- **INPUT DATA**:
----
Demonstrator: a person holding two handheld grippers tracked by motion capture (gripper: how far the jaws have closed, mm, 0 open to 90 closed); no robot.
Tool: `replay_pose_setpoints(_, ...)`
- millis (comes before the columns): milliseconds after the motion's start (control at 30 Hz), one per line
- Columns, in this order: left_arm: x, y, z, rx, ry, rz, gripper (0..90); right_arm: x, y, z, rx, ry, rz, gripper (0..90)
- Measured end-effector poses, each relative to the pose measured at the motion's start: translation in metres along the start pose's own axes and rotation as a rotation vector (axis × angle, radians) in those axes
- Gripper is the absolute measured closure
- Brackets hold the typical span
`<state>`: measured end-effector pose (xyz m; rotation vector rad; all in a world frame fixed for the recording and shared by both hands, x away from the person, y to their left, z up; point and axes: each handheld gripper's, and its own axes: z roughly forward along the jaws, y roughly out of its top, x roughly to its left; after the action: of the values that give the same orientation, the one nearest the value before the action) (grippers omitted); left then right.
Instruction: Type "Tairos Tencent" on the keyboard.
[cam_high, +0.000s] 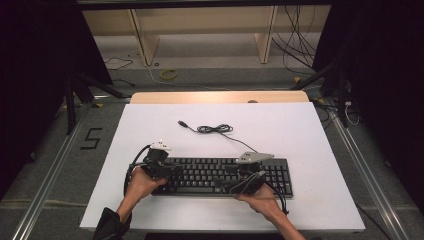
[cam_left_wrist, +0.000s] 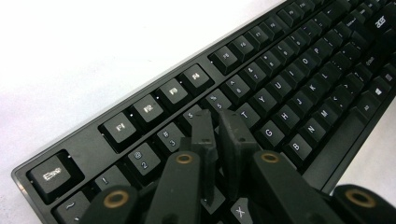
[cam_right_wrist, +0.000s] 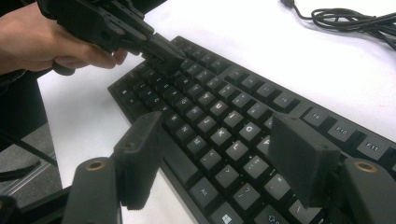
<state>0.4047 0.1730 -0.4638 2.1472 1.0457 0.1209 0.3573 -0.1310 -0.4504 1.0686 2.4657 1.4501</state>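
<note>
The left gripper (cam_left_wrist: 219, 123) has its jaws brought together with nothing between them, tips poised over the number and letter keys at the left end of the black keyboard (cam_high: 220, 176), which lies flat on the white table (cam_high: 300, 130) near the person's edge. The right gripper (cam_right_wrist: 224, 154) hangs over the keyboard's right half with its jaws spread wide and empty. I judge the keyboard light, stiff and long, its keycaps prone to give or pop, so the bare frame edges at both ends look the safest holds.
</note>
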Motion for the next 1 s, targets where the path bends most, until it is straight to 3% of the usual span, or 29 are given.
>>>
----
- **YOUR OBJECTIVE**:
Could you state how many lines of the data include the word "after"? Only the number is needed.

- **ANSWER SECTION**:
2